* [WHAT THIS TASK INVOLVES] Identify each line below that contains the word "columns", and copy it out.

* [DATA PROVIDED]
BEGIN

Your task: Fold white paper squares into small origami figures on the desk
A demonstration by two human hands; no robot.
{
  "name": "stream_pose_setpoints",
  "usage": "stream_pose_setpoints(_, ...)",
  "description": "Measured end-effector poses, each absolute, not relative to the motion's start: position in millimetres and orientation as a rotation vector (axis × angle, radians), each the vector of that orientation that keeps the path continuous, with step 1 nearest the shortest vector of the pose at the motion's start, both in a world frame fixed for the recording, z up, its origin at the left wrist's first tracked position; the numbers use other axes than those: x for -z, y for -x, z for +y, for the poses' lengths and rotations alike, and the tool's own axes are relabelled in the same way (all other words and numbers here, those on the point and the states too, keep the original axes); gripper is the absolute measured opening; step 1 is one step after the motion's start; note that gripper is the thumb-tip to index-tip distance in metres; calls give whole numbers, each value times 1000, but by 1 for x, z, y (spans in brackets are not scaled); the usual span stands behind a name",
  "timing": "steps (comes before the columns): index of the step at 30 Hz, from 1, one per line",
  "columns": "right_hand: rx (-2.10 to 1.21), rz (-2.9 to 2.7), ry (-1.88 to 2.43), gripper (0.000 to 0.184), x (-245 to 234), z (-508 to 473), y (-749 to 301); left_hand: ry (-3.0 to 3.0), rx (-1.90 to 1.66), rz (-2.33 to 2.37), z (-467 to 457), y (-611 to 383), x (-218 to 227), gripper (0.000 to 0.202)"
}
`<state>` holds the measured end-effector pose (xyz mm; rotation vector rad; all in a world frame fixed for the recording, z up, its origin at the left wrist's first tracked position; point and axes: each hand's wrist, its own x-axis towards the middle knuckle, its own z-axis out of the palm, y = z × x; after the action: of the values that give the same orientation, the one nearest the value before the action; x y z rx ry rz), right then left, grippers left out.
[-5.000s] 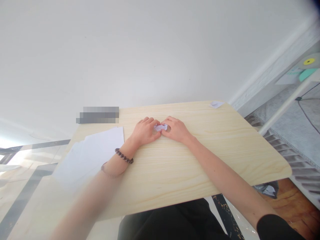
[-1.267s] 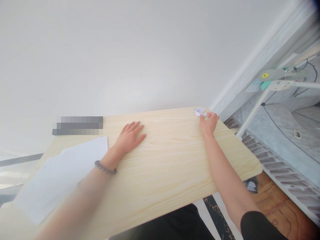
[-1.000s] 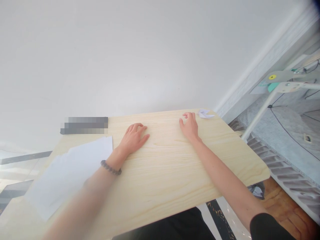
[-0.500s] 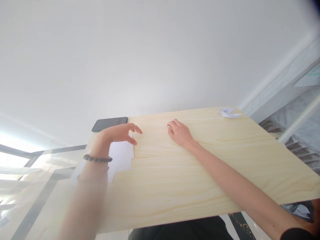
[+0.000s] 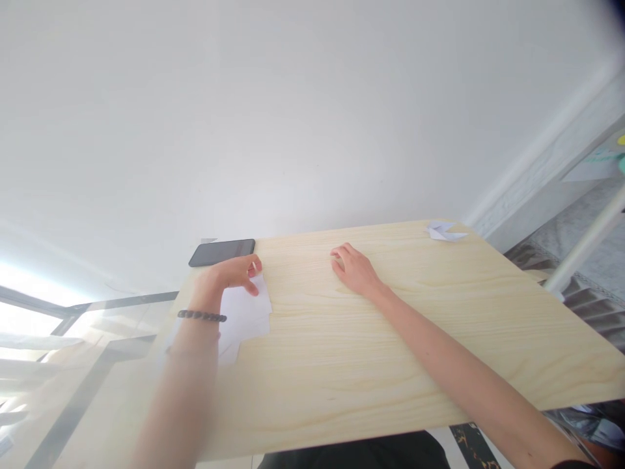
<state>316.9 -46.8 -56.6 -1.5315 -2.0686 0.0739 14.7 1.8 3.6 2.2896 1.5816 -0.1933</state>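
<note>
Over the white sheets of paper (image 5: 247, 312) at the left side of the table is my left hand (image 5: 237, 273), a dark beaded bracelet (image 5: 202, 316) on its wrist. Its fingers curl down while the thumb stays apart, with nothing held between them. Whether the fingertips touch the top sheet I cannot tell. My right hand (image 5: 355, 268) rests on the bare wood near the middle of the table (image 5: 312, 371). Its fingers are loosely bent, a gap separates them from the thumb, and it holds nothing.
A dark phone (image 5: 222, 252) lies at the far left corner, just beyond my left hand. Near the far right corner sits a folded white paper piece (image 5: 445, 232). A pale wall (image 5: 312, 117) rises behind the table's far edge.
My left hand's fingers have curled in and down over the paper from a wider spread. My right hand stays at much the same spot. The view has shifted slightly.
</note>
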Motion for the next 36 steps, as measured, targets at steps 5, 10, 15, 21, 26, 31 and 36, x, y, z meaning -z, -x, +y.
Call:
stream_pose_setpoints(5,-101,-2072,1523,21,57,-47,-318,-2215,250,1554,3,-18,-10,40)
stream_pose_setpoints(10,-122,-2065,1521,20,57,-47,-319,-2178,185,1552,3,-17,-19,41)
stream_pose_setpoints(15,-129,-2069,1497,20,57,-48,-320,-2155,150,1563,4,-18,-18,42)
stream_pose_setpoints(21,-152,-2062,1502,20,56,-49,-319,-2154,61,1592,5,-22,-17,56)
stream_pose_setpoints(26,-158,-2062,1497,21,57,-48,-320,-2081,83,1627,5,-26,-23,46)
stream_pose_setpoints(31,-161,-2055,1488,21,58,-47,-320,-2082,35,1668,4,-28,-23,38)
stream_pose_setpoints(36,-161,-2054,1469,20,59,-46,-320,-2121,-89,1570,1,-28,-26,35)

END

* [WRITTEN SOLUTION]
  "timing": "steps (comes before the columns): index of the step at 30 Hz, from 1, one per line",
  "columns": "right_hand: rx (-2.10 to 1.21), rz (-2.9 to 2.7), ry (-1.88 to 2.43), gripper (0.000 to 0.184), x (-245 to 234), z (-508 to 473), y (-749 to 301); left_hand: ry (-3.0 to 3.0), rx (-1.90 to 1.66), rz (-2.33 to 2.37), z (-467 to 457), y (-611 to 383), x (-218 to 227), gripper (0.000 to 0.202)"

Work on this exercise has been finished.